* EXERCISE REQUIREMENTS *
Work through the data line by line, gathering every line that has the word "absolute".

··· RECORDS ···

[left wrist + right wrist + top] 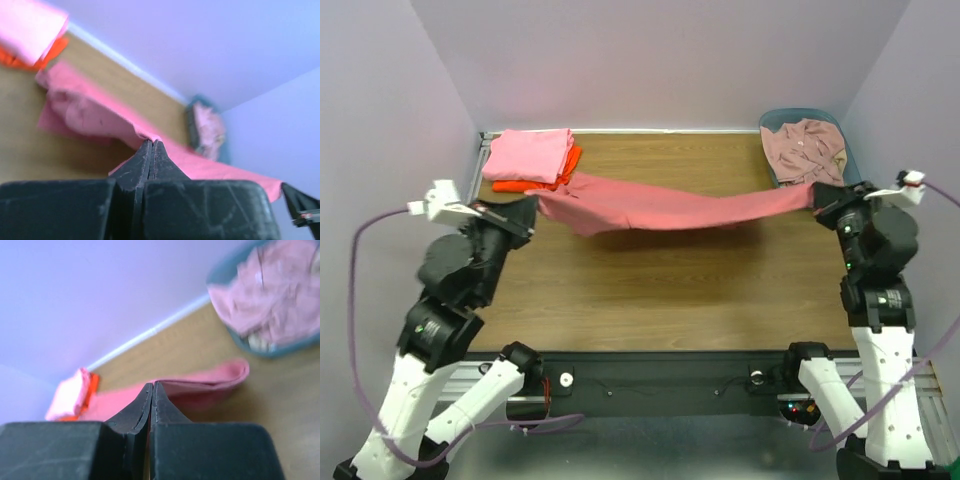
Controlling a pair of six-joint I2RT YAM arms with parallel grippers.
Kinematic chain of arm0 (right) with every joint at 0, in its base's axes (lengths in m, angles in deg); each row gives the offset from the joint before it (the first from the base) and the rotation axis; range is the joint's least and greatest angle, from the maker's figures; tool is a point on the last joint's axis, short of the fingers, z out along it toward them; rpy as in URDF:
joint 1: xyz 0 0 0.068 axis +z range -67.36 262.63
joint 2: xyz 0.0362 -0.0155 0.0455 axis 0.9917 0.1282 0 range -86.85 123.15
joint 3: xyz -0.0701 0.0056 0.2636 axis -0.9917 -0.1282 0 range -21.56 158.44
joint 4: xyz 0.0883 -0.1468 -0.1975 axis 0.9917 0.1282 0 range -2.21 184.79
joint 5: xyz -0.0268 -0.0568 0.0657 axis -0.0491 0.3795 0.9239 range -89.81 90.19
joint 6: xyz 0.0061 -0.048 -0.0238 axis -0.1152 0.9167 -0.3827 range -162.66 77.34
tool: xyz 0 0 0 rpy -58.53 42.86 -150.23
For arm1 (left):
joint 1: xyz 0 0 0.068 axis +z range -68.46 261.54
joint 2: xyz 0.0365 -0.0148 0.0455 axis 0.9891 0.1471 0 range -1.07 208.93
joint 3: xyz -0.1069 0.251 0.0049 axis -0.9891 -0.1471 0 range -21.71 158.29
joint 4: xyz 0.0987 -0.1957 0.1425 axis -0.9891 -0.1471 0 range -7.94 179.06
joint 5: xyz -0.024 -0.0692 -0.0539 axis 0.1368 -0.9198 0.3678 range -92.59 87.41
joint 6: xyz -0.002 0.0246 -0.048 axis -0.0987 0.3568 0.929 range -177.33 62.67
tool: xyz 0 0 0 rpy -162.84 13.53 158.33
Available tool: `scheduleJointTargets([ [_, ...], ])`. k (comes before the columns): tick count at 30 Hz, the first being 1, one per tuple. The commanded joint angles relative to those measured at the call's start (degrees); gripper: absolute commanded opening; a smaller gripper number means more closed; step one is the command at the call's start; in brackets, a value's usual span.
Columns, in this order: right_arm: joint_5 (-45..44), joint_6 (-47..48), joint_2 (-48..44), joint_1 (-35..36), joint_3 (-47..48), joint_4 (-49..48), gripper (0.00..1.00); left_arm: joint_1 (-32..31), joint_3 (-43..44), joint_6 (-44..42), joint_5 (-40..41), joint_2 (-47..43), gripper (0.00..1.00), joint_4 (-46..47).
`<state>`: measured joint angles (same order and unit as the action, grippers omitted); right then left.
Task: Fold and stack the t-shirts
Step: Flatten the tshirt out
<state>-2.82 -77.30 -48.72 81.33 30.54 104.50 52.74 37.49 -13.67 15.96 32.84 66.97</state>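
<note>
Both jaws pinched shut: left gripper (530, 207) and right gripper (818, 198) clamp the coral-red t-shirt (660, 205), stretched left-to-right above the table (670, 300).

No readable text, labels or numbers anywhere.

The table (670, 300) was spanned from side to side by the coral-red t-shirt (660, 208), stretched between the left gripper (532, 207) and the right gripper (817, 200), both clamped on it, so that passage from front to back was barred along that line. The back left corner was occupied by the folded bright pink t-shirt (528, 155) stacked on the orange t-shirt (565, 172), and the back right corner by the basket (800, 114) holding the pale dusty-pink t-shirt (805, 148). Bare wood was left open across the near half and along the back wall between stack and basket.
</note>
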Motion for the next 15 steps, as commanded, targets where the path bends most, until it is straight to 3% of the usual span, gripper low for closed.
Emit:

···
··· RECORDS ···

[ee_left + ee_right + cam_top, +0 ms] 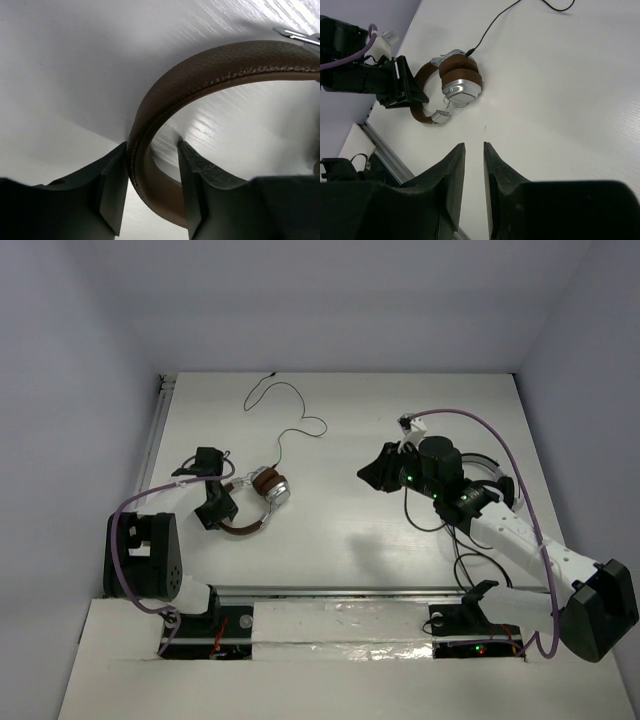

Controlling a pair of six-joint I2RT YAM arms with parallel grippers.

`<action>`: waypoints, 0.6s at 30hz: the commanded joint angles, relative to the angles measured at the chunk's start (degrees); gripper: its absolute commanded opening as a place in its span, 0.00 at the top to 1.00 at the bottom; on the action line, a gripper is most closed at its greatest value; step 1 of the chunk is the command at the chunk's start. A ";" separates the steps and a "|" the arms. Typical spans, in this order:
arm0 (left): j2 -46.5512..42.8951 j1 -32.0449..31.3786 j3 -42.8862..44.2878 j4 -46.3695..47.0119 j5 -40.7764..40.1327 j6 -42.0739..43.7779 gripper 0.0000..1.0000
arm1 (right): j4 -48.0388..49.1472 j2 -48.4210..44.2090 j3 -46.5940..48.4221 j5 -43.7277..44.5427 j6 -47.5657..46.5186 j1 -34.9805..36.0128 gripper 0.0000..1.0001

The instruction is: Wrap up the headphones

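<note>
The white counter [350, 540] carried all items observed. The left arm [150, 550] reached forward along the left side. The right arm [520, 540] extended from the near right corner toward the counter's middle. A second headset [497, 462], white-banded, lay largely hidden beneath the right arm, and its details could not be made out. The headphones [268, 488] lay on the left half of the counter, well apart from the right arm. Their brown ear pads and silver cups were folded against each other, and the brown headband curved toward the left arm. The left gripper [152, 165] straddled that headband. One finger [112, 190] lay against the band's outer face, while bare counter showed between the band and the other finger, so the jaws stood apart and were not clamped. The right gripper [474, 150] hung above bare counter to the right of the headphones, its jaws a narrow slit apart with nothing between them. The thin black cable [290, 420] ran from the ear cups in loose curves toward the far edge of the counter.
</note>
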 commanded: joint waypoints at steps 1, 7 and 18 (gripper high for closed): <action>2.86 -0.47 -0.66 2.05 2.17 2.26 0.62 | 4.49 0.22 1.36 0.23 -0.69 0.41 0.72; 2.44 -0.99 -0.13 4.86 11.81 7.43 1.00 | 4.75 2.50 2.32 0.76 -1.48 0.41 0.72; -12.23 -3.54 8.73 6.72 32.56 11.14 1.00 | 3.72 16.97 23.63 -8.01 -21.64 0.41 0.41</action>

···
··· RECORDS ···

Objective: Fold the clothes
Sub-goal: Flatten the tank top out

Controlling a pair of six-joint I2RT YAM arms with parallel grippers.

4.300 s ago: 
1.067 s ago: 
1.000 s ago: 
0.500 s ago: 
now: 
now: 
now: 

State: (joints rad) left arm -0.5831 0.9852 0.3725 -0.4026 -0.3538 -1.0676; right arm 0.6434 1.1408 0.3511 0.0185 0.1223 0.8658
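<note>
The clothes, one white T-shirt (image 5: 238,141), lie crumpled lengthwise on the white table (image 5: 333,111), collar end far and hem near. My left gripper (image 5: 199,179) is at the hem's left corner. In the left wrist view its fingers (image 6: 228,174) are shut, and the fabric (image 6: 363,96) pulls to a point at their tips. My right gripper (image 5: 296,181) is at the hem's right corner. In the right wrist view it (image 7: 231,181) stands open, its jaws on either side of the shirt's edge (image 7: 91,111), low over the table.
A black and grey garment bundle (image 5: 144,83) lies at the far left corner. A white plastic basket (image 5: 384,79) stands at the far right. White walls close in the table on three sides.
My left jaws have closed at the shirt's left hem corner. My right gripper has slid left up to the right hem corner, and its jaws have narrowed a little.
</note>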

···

* OUTPUT FOR THIS TASK *
Available tool: `scheduleJointTargets([ [_, ...], ])`. k (comes before the columns): tick count at 30 Hz, the first being 1, one per tuple. The commanded joint angles relative to those measured at the call's start (degrees); gripper: absolute commanded opening; a smaller gripper number means more closed; step one is the command at the call's start; in brackets, a value's usual span.
`<action>`: waypoints, 0.6s at 30hz: the commanded joint angles, relative to the angles measured at the chunk's start (degrees); gripper: its absolute commanded opening as a place in its span, 0.00 at the top to 1.00 at the bottom; on the action line, a gripper is most closed at its greatest value; step 1 of the chunk is the command at the chunk's start. A ";" separates the steps and a "|" the arms. Typical spans, in this order:

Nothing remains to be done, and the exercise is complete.